TASK GOAL: Check each line of the listing for the string "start". Copy those where it appears.
------------------------------------------------------------------------
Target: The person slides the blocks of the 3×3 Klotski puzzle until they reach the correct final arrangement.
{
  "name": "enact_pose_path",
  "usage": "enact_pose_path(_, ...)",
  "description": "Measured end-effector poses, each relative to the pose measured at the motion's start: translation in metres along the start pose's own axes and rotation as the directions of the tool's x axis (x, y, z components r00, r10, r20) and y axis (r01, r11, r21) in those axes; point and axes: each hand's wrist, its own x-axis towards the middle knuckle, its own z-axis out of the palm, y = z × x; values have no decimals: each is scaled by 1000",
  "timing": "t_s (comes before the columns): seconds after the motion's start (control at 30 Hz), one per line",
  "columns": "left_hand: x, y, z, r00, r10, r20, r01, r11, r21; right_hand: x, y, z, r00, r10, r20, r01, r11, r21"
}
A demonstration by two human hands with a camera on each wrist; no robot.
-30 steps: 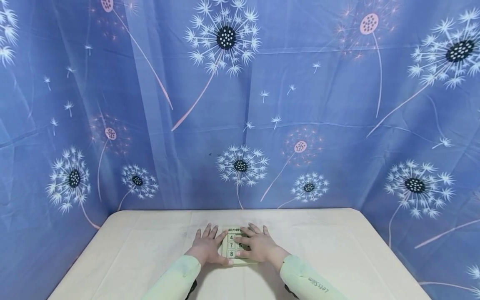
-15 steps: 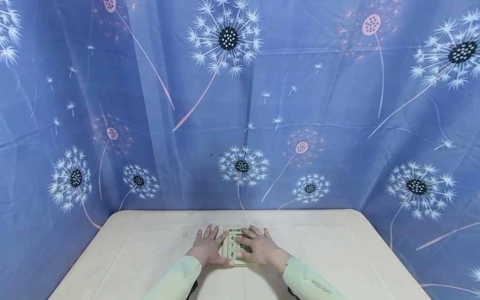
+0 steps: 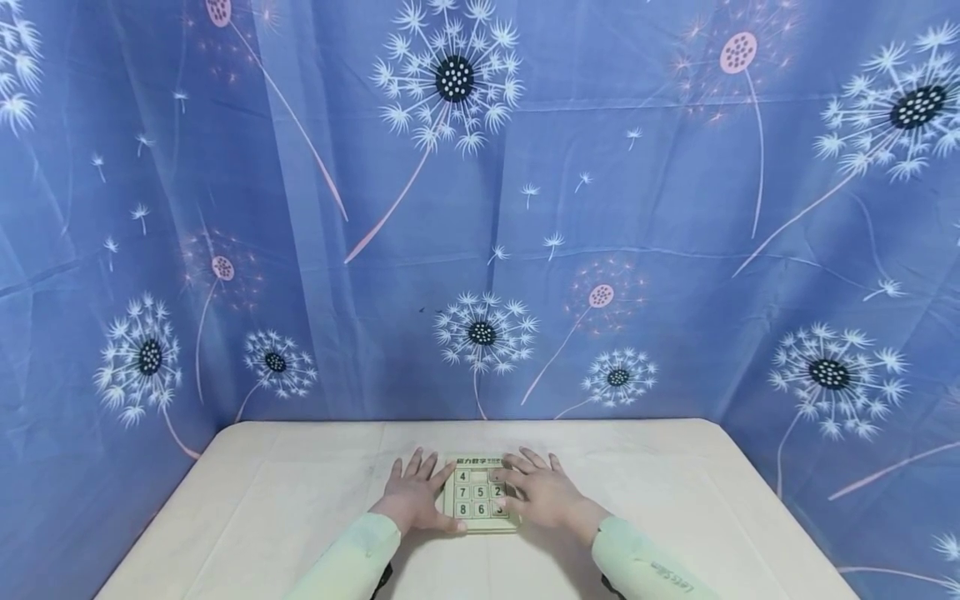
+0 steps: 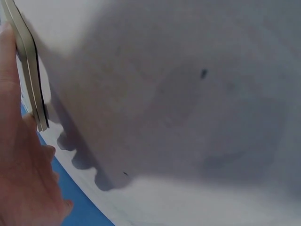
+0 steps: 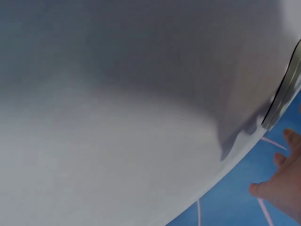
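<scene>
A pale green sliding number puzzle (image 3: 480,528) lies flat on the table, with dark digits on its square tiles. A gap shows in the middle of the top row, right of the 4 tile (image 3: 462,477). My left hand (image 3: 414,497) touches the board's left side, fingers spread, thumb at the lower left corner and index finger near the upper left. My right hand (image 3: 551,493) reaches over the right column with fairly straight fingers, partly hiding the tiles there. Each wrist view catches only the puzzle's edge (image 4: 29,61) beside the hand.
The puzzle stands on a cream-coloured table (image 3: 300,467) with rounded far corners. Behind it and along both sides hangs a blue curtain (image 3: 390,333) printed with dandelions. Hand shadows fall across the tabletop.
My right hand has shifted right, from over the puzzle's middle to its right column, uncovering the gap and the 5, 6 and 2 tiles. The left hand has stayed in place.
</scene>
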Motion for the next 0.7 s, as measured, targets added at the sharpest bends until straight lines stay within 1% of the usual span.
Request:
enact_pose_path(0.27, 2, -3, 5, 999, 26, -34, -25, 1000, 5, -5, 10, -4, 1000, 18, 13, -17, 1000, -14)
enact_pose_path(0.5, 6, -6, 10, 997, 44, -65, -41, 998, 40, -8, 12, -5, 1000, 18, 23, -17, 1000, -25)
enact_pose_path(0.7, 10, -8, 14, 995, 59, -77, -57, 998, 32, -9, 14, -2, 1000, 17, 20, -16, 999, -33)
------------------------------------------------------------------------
ANSWER:
  "description": "Measured end-effector poses, each relative to the pose measured at the motion's start: translation in metres along the start pose's own axes and rotation as the directions of the tool's x axis (x, y, z components r00, r10, r20) and y axis (r01, r11, r21) in those axes; point and axes: each hand's wrist, its own x-axis towards the middle knuckle, its own z-axis out of the palm, y = z × x; values have no decimals: each is scaled by 1000",
  "timing": "t_s (comes before the columns): seconds after the motion's start (control at 30 Hz), one per line",

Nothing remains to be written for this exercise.